É curioso ver agora, com a devida distância temporal, como Gothika envelheceu tão mal e tão depressa num curto período de tempo. Quando foi feito, em 2003, tinha tudo para ser uma bomba de bilheteira. Primeiro, porque era o primeiro filme americano de Mathieu Kassovitz, o francês que, depois de se revelar ao mundo com esse duríssimo O Ódio, vinha do sucesso desse belo policial que é Os Crimes dos Rios de Púrpura. E depois porque o elenco tinha duas actrizes então bem colocadas no star system, a oscarizada Halle Berry e Penélope Cruz, que ainda se pensava que poderia conseguir ter nos Estados Unidos o mesmo sucesso que em Espanha. Curioso como o outro nome envolvido nisto – e que, hoje, é o único que se mantém no topo – vinha de um movimento posicionalmente inverso: Robert Downey Jr. tinha acabado de sair da prisão (e da reabilitação) e eram poucos os que acreditavam que ainda conseguisse cumprir a carreira promissora dos anos 90.
Gothika é então um thriller sobrenatural que procurava aproveitar o boom do género na viragem do século, alimentado pelo cinema oriental que começava a fazer escola. Halle Berry é uma respeitada psiquiatra que trabalha na mesma prisão-psiquiatria feminina onde o marido é o médico-chefe – e onde está internada Penélope Cruz, uma jovem que assassinou o padrasto após constantes abusos sexuais. Fiel ao pensamento científico, Halle Berry toma as afirmações de Chloe de que costuma ser possuída pelo Diabo como uma forma de repressão instintiva, afogando-a em calmantes e anti-depressivos. No entanto, quando Miranda começa a ver o fantasma de uma menina que a leva a matar o próprio marido à machadada, vê-se ela própria transportada para o outro lado do espelho. E todo o racinalismo deixa de fazer muito sentido.

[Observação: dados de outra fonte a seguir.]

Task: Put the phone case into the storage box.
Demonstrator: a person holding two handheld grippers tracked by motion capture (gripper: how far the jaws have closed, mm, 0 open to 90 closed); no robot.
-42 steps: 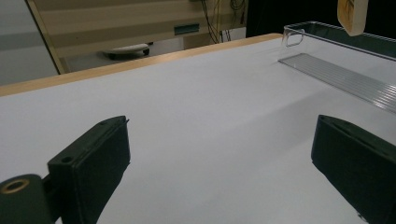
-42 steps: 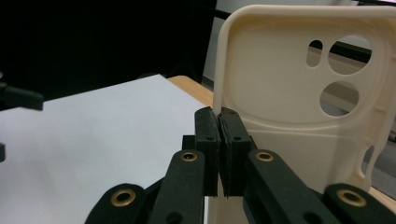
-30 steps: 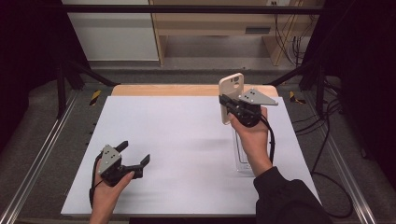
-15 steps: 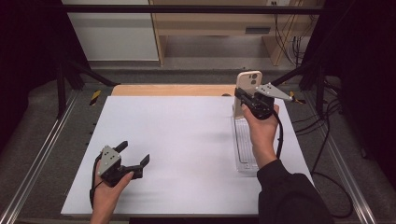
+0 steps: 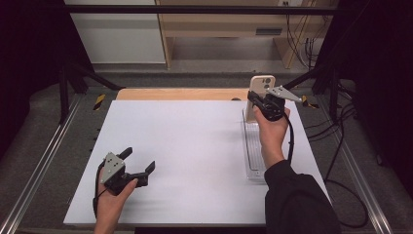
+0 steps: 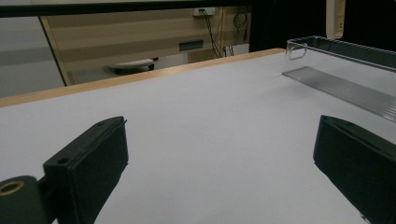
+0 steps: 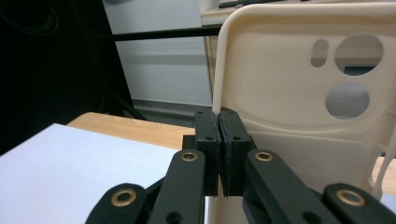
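A cream phone case (image 5: 260, 90) is held upright over the far end of a clear tray (image 5: 253, 156) at the table's (image 5: 195, 146) right, its edge pinched by the right gripper (image 5: 257, 105). The left gripper (image 5: 139, 163), jaws spread, is rested near left; nothing is caught between them.

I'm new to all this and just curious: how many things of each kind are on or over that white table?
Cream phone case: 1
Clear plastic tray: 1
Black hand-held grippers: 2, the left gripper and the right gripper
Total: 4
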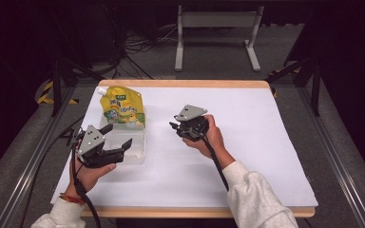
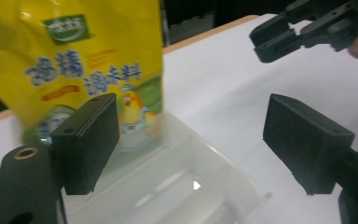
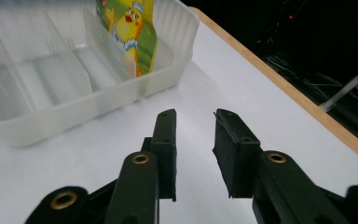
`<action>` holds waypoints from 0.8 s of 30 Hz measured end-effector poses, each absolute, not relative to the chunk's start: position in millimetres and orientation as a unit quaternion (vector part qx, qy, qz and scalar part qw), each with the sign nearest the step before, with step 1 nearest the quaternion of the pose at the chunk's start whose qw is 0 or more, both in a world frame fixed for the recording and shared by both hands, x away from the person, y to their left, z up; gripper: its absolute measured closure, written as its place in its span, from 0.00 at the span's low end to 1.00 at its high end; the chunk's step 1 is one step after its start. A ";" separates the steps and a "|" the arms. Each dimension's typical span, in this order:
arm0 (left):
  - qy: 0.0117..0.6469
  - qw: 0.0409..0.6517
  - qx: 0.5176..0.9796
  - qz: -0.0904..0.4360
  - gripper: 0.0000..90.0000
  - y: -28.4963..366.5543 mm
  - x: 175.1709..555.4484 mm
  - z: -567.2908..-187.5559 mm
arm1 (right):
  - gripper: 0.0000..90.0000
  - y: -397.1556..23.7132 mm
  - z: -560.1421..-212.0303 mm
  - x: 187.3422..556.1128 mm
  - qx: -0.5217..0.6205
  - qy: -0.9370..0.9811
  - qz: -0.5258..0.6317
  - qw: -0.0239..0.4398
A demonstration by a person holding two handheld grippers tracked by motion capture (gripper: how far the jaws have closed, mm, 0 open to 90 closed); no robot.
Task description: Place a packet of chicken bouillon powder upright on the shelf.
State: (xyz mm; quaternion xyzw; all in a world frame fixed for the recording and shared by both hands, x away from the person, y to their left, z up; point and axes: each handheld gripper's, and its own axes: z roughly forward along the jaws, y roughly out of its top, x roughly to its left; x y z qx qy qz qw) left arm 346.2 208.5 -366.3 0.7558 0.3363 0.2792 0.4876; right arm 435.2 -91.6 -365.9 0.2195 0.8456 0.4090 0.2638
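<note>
A yellow spouted pouch with a cartoon chick stands upright in the far end of a clear plastic divided tray at the table's left. My left gripper hovers over the tray's near part, open wide with nothing between its pads. In the left gripper view the pouch rises just beyond the left pad and the tray lies below. My right gripper is at mid-table, pointing left toward the tray, open with a narrow empty gap. In the right gripper view the right gripper faces the tray and pouch.
White paper covers the wooden table, whose edge runs close on the right gripper's right. The right gripper also appears at the top right of the left gripper view. A metal stand and cables sit on the floor behind.
</note>
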 end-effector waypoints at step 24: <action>0.262 0.456 0.813 0.251 0.18 166.7 328.1 -381.2 | 0.61 -136.8 -369.5 408.3 0.220 0.857 0.381 0.268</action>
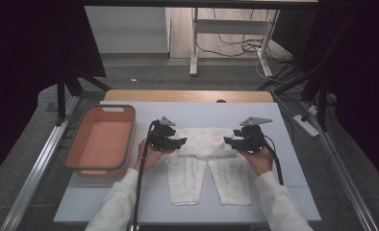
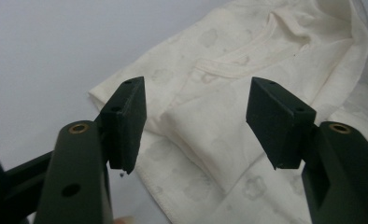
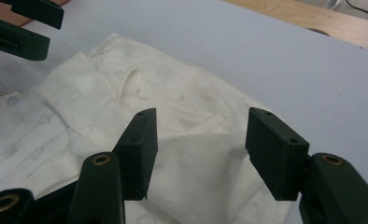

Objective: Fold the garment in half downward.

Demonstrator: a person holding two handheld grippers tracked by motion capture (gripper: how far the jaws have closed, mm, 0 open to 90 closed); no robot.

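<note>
A cream one-piece baby garment point(image 1: 208, 159) is lying flat on the pale sheet that is covering the desk point(image 1: 279, 192), roughly in the middle of it, with its two legs pointing toward the near edge and its folded upper body lying toward the far edge. The left gripper point(image 1: 174, 142) is hovering at the garment's left shoulder and the right gripper point(image 1: 233, 141) at its right shoulder, each held in one of the person's hands, whose white sleeves are coming in from the near edge. In the left gripper view, the left gripper point(image 2: 196, 123) is holding its jaws parted and released, framing a folded flap of the cloth point(image 2: 229, 116) without pressing on it. In the right gripper view, the right gripper point(image 3: 198, 151) is likewise standing with its jaws apart and grasping nothing, a folded corner of the garment point(image 3: 173, 121) lying between and beyond them, while the neckline is showing farther off and the other gripper is peeking in at the top left corner. An orange tub with a grey rim point(image 1: 101, 142) is sitting at the left edge of the desk, just beside the garment and well clear of both grippers. A strip of bare wood point(image 1: 187, 95) is showing along the far edge of the desk.
</note>
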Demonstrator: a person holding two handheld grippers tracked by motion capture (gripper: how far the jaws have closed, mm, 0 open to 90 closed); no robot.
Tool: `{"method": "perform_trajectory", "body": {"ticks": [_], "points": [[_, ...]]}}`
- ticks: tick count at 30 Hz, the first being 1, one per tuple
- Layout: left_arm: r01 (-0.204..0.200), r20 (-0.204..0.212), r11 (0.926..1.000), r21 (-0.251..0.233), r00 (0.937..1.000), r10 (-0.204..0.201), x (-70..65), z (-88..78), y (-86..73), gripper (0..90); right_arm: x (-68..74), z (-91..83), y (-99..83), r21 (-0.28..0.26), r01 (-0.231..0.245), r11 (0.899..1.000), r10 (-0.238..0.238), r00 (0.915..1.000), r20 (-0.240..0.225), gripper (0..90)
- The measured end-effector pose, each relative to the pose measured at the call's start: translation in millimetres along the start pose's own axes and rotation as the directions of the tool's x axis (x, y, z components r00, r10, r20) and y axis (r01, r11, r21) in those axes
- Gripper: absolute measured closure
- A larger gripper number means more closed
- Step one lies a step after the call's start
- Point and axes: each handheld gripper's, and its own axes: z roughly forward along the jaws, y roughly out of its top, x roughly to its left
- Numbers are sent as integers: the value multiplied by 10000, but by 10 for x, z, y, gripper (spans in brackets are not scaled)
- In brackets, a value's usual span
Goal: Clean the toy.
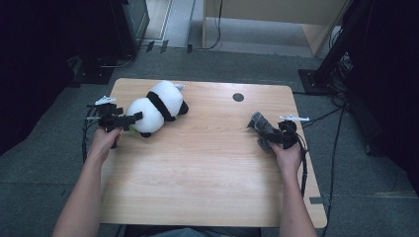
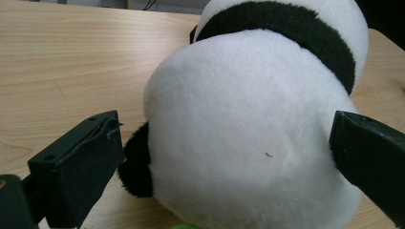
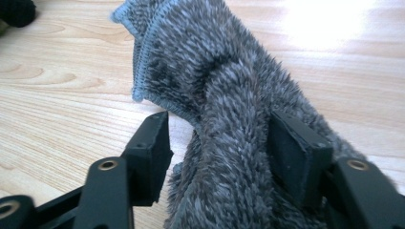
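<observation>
Soft plush panda (image 2: pixel 248 138) sits between wide-open left jaws; limp grey cloth (image 3: pixel 229 119) hangs loose between parted right jaws.

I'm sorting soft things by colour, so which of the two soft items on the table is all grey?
The shaggy grey cloth at the right gripper; the plush panda by the left gripper is black and white.

In your left tool view, the plush panda (image 2: pixel 248 129) is cut off by the top and bottom edges, its face out of sight. In your right tool view, the grey fuzzy cloth (image 3: pixel 224 119) runs past the bottom edge and hides part of the worktop (image 3: pixel 62 95).
</observation>
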Motion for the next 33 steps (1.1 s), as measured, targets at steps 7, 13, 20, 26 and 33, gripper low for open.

Gothika é uma espécie de rip-off mal feito de O Sexto Sentido, uma história de fantasmas mal explicada, onde o espírito de uma moça assassinada vem pedir ajuda. No entanto, para quem pede ajuda, este fantasma é bastante violento, porque não perde uma oportunidade para assustar a pobre Halle Berry, esfaqueá-la(!) ou espanca-la violentamente. Se alguém me pedisse ajuda e depois me cortásse no antebraço as palavras “not alone”, eu mandava-o era ir pedir ajuda à Carochinha.
Filme de suspense-terror com ênfase na primeira parcela da equação, Gothika orienta-se segundo várias jump-scenes: cenas onde a banda-sonora vai crescendo e que nós sabemos claramente o que vai acontecer, mas nem por isso deixamo-nos de assustar. Além disso, visita também o actual cliché do fantasma da menina com os cabelos escorridos para a frente dos olhos, visto pela primeira vez em The Ring – O Aviso e repetido até à exaustão mil e uma vezes depois. Previsível e pouco imaginativo, Gothika fica-se a uma premissa ligeiramente interessante, porque de resto limita-se ao entretenimento pipoqueiro. Mas nem nisto é bom, porque esta mania de se fazer filmes de terror para a toda a família é um paradoxo tramado. É que assim temos um filme de terror sem uma única pinga de hemoglobina derramada e uma sequência com 100 mulheres a tomar duche e onde não se vê qualquer pele. Filme inofensivo e para se ver com o cérebro desligado, Gothika é um Happy Meal para se comer e nos esquecermos rapidamente.